• [Requirement] Stop after the line that contains "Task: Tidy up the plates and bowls"; until then, restate each line of the entries word for word from the very first.

• [Data entries]
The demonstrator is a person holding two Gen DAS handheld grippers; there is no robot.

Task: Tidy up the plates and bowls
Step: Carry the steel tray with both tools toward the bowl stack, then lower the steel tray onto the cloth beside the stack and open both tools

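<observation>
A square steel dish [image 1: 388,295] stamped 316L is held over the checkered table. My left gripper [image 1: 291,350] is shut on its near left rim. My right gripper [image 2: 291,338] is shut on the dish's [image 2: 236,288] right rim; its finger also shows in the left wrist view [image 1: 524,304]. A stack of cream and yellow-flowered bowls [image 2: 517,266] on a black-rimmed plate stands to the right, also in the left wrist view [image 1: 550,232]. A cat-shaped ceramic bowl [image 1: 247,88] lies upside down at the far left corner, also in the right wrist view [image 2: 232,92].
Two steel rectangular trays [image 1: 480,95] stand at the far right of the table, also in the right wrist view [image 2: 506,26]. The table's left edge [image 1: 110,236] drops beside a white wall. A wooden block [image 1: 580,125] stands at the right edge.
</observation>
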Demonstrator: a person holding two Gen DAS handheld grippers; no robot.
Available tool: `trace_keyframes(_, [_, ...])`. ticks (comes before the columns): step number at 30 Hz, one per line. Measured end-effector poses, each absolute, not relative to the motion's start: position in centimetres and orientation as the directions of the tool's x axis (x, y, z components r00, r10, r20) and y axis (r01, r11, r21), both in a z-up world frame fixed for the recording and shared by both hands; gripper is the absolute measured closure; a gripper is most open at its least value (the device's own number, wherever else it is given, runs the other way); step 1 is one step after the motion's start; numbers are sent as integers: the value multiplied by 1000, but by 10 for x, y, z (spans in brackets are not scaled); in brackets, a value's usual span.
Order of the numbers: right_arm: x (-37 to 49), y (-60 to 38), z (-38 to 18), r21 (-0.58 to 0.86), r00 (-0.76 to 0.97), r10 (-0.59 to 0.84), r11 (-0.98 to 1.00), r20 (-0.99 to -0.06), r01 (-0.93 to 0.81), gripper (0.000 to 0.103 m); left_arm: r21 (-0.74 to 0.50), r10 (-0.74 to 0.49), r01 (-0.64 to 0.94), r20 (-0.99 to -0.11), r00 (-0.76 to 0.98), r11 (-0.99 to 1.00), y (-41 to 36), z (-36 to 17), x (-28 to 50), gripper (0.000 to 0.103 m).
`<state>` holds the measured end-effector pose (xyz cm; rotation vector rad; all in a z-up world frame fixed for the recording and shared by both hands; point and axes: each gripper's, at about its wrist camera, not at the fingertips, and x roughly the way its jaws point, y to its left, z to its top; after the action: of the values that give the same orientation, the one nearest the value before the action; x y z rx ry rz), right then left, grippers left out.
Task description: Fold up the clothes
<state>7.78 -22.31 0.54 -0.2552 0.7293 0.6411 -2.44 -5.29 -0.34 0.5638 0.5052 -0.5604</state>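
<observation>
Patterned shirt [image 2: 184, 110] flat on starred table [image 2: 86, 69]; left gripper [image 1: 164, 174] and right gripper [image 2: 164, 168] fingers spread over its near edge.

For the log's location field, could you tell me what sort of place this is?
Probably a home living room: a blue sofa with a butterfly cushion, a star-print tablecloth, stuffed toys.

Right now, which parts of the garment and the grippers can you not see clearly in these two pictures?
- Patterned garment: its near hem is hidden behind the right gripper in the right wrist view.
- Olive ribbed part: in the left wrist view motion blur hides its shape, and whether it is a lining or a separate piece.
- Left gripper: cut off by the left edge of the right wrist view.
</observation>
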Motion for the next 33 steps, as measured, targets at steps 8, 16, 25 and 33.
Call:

• [The answer]
The demonstrator is a person holding two Gen DAS handheld grippers; there is no robot.

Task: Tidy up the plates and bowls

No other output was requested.